The other ingredient came from an in-joke routine that Gilroy and McKay
developed at BC, in which two old guys with thick Boston accents would
talk about New Age ideas.
That germ of a notion, combined with the tales from his father and
memories of his own dual existence, eventually grew into ''Spring
Forward.''
Gilroy shot the film over the course of four seasons three years ago,
then edited it for eight months, showed it at the Toronto Film Festival,
reedited, and then brought it to Sundance last year. There it won high
praise and a small distribution deal with IFC Films (a branch of
Independent Film Channel).
Nobody thought it would be a box-office smash. Gilroy says he's
satisfied it has won an intense following and has financially broken even.
Still, he says, ''If I were starting this film now, I'd find it a lot
harder to get made.''
The independent-film scene has changed dramatically just in the past
few years. The start of the indie craze can be dated to 1988, when Steven
Soderbergh's ''sex, lies and videotape'' won the best-film prize at
Sundance and then Cannes. Suddenly, every major Hollywood studio was on
the lookout for indies; many started their own indie-like divisions.
Charles Fleming, an LA-based author who has written several books and
articles about Hollywood's workings, recalls, ''For a while, it appeared
that, unless you were stupid, you couldn't lose money on a low- budget
film.''
So the studios picked up just about every ''independent'' film that
came along. After a while, there was a glut of these movies, and, cheap as
they were, some lost money. The bloom was off. The hammer came down.
''The studios,'' Fleming says, ''started treating these movies not like
independent films but like studio films that happened to have low
budgets.''
Gavin Smith, editor of Film Comment magazine, agrees. ''They started
putting pressure on these films to be more commercial, to have star
actors.'' These films also came under the same pressures as the big films
to make huge money in the opening weekend.
With the bigger films, this has led to enormous advertising budgets,
often as large as half the size of the production budget. But with a film
that costs only a few million to produce, it makes no sense to spend tens
of millions on marketing. And so the chances grew slight - slighter even
than before - that the an indie film would stick around a theater long
enough to attract its natural audience, much less expand beyond its
niche.
''Spring Forward'' has played in a handful of cities. And its
Brattle run is scheduled for one weekend only.
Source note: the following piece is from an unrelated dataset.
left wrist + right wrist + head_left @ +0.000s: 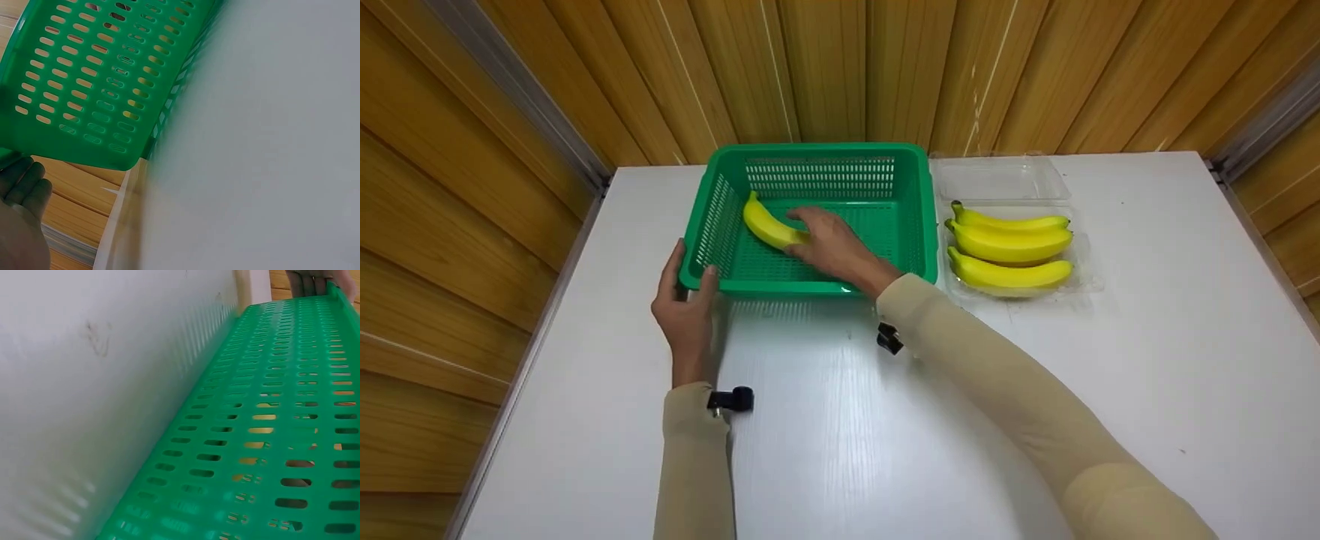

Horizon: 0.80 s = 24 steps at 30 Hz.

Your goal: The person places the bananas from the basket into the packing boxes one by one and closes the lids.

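Observation:
A green plastic basket (816, 287) with slotted walls stands on the white table. My left hand (684, 306) holds its near left corner, thumb over the rim and fingers outside. In the left wrist view, fingers of that hand (25, 194) are under the rim's edge. Inside the basket, a yellow banana (769, 227) lies slanted toward the left wall. My right hand (834, 244) reaches over the near rim to the banana's right end. Its thumb is by the near side, and the index finger stands spread apart on the far side.
Right of the basket, a clear plastic clamshell box (1080, 262) lies with its lid (1001, 181) folded back. It holds three more bananas (1012, 244). Wood-panelled walls (825, 71) enclose the table (825, 450) at the back and sides.

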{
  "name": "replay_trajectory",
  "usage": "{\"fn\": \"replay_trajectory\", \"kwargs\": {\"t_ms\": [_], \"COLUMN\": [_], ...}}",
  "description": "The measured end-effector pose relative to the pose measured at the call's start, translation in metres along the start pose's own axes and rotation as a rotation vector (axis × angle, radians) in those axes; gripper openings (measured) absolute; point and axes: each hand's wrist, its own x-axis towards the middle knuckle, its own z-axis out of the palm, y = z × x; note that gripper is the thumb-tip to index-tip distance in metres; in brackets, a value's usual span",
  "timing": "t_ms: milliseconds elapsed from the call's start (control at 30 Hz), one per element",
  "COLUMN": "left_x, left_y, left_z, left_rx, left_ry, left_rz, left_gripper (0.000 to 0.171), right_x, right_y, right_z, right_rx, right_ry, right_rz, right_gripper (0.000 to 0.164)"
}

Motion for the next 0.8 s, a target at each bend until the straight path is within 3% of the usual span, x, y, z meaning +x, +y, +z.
{"fn": "replay_trajectory", "kwargs": {"t_ms": [133,367,633,800], "left_x": [0.0,-0.001,0.005,0.006], "left_y": [0.0,0.0,-0.025,-0.03], "left_z": [0.0,0.001,-0.001,0.0], "left_rx": [-0.001,-0.004,0.001,0.023], "left_ry": [0.002,-0.004,0.003,0.01], "left_rz": [-0.006,-0.012,0.002,-0.007], "left_gripper": [0.056,0.057,0.057,0.057], "right_x": [0.004,0.007,0.007,0.007], "right_y": [0.002,0.005,0.007,0.008], "right_z": [0.001,0.002,0.002,0.002], "right_rx": [-0.026,-0.206,-0.268,-0.282], "right_ry": [-0.063,-0.151,-0.222,-0.226], "right_rz": [0.055,0.051,0.102,0.104], "right_gripper": [0.059,0.048,0.037,0.035]}}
Still, Gilroy & Co. keep at it. Besides acting in small roles for
''Law & Order'' and ''Sex and the City'' (shows he rarely watches),
Gilroy writes plays for the Machine Full theatrical company (which he
heads with Michael Imperioli, who's gained fame as Christopher in ''The
Sopranos,'' and Lili Taylor, a perennial indie-film actress). He's
directing a production of ''Hamlet'' for the New Jersey Shakespeare
Festival, with Taylor as Ophelia. And he's working on two screenplays -
one that he calls ''very different from `Spring Forward,' less
commercial,'' and the other ''a Marx Brothers, Vonnegutian comedy.''
Gilroy was an English major at BC, and so has always been influenced
more by novels and short stories than by films. ''Most novels don't have
neat resolutions, the way Hollywood movies do,'' he says. ''I make money
as a script doctor for studios. I know where these people want to go. But
when I do my own stuff, I deliberately subvert what people's expectations
would be for a movie.''
In ''Spring Forward,'' there's a scene where Schreiber's character
meets a woman (played by Peri Gilpin, known for playing Dr. Crane's radio
producer on ''Frazier''). It's clear the two will go out, but that's the
last we see of her; the subplot vanishes.
''Some people have said they wanted Peri to come back,'' Gilroy says.
''I ask them, `Why do you want that?' Their expectation is based on a
million Julia Roberts films they see. If I bring her back, then that scene
becomes `the scene where he meets his girlfriend.' But the scene is about
a lot more than that. That scene - this film - is about coincidences,
about understanding your dreams, about not forcing your life to go in one
direction. You might go one way, you make this turn, suddenly everything
changes. That's what happens in literature. That's what happens in life.''
This story ran on page 01 of the Boston Globe on
6/8/2001.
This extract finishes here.